> Task prompt:
Provide an exact copy of the lines from the beginning of the records through the line that includes "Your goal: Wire", and of no others.

(Stored entries)
=== Section Start ===

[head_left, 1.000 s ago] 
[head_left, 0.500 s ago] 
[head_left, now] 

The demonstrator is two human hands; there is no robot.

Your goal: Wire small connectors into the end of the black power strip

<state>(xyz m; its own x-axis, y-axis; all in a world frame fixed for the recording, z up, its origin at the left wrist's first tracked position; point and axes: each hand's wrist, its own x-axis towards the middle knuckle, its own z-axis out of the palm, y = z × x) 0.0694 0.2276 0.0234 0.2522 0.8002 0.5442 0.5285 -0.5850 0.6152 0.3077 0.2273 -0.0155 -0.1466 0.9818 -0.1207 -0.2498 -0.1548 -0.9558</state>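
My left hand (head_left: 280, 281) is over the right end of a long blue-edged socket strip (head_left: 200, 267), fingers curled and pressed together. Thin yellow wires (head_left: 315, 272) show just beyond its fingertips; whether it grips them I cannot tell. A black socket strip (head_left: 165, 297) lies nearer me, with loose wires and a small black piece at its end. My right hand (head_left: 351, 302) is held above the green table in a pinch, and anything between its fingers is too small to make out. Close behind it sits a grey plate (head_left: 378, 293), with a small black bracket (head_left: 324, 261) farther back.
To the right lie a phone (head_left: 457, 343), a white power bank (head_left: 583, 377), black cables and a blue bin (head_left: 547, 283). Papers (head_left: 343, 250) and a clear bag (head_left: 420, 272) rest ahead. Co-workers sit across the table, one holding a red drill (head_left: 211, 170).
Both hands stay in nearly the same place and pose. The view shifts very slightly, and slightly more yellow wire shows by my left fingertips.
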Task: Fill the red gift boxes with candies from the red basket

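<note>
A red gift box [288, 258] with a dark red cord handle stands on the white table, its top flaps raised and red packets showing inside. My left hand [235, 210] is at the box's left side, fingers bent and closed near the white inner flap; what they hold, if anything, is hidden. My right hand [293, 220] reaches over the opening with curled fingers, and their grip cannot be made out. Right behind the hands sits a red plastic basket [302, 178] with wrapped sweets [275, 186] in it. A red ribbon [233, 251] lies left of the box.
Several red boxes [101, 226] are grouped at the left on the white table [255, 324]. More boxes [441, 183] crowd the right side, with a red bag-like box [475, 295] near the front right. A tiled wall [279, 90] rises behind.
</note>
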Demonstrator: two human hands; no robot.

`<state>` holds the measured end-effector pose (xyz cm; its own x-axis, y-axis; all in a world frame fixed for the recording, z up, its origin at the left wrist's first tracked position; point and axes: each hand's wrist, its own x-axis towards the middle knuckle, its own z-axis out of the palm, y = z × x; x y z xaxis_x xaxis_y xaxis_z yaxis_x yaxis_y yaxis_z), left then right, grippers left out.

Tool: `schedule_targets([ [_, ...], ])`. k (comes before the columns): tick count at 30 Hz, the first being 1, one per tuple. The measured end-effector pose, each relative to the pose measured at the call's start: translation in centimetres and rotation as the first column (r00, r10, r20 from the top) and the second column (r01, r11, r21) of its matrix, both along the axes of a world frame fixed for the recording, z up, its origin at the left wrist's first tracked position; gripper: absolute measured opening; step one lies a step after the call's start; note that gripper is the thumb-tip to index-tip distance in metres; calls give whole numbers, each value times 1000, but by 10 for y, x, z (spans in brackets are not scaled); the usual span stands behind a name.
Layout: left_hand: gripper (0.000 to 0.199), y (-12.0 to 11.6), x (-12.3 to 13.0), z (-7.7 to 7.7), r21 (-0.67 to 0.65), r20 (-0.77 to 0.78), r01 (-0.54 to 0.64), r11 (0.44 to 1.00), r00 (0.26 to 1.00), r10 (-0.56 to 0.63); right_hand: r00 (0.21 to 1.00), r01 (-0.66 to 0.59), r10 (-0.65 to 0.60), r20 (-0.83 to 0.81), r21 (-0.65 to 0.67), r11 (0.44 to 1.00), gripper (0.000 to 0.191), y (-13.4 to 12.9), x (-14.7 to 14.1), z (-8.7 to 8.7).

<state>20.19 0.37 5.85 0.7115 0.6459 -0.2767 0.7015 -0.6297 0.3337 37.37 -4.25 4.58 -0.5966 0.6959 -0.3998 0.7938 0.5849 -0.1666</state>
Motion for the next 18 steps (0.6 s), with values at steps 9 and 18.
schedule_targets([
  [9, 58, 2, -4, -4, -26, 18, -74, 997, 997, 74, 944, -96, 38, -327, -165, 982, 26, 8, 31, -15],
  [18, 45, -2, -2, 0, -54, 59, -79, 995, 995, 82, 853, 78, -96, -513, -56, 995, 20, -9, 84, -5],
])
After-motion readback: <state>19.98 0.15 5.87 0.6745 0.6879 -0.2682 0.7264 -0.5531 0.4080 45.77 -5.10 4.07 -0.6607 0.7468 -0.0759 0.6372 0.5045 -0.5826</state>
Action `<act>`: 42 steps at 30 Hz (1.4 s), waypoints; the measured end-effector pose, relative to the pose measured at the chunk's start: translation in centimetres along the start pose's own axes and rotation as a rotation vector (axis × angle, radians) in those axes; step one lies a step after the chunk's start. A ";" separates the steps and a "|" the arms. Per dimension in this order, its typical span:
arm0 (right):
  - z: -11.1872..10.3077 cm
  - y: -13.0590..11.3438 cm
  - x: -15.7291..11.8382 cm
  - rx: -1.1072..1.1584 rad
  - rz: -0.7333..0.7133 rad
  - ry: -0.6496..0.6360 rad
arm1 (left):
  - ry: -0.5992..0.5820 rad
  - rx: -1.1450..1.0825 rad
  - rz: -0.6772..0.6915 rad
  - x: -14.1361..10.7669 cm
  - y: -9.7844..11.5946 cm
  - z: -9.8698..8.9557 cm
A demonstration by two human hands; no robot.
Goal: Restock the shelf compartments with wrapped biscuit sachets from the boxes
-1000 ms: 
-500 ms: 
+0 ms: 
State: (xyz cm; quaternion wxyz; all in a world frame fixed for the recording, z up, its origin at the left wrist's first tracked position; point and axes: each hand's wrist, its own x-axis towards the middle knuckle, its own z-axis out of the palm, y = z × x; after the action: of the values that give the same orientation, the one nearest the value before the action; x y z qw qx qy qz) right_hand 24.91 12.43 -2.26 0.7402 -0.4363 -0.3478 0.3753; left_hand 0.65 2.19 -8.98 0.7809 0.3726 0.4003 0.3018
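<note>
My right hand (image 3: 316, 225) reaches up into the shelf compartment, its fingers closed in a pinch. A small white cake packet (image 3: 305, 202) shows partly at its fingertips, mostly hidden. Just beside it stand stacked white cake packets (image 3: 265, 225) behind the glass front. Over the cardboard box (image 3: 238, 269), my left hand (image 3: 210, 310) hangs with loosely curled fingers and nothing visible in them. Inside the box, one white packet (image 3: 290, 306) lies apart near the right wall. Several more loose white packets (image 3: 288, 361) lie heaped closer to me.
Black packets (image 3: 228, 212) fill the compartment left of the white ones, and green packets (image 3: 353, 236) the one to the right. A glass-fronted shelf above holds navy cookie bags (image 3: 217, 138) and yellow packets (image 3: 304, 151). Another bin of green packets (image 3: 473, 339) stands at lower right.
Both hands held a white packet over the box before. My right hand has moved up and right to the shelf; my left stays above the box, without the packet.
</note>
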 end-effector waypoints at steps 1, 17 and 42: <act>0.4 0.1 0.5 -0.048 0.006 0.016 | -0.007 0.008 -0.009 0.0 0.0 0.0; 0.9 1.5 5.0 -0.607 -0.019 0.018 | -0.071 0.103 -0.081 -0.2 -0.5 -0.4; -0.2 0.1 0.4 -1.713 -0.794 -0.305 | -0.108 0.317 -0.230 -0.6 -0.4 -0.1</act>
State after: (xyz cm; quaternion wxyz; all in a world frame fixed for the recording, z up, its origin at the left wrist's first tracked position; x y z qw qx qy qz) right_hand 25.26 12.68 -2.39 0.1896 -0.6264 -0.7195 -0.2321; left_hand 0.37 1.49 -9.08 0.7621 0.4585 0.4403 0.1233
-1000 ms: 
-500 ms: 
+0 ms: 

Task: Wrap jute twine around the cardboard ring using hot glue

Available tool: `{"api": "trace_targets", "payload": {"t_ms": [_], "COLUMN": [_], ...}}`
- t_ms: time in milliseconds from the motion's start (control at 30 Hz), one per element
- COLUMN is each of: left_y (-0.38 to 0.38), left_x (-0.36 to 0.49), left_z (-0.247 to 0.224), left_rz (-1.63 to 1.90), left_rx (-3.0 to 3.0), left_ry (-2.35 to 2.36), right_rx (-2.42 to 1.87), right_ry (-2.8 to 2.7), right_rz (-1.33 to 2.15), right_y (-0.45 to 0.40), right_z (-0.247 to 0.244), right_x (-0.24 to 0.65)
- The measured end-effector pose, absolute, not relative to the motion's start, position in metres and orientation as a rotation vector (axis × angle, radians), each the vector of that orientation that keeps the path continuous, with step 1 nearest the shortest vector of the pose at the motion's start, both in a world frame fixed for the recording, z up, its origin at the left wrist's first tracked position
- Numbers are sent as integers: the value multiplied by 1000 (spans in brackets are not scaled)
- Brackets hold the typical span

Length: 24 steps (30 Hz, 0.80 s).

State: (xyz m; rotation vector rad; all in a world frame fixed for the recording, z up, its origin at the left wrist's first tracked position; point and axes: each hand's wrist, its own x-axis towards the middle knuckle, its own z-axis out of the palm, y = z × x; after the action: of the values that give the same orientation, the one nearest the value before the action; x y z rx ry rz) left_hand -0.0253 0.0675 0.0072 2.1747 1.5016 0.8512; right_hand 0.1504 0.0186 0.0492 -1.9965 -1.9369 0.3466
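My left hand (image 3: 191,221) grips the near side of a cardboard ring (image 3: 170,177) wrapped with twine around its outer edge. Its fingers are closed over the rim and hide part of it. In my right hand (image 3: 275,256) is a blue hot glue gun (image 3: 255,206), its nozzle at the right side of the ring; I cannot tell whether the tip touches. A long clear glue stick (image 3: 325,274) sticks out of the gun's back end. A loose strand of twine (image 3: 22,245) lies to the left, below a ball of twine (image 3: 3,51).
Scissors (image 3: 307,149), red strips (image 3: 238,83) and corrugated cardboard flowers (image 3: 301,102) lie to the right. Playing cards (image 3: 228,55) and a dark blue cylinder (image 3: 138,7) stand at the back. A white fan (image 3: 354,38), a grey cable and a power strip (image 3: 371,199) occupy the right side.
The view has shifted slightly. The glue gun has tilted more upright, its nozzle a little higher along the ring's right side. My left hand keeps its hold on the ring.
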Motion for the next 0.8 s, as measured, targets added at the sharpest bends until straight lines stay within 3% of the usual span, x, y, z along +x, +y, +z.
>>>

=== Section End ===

> The answer:
[head_left, 1.000 s ago] 
[head_left, 0.500 s ago] 
[head_left, now] 

The demonstrator is two human hands; there is no robot.

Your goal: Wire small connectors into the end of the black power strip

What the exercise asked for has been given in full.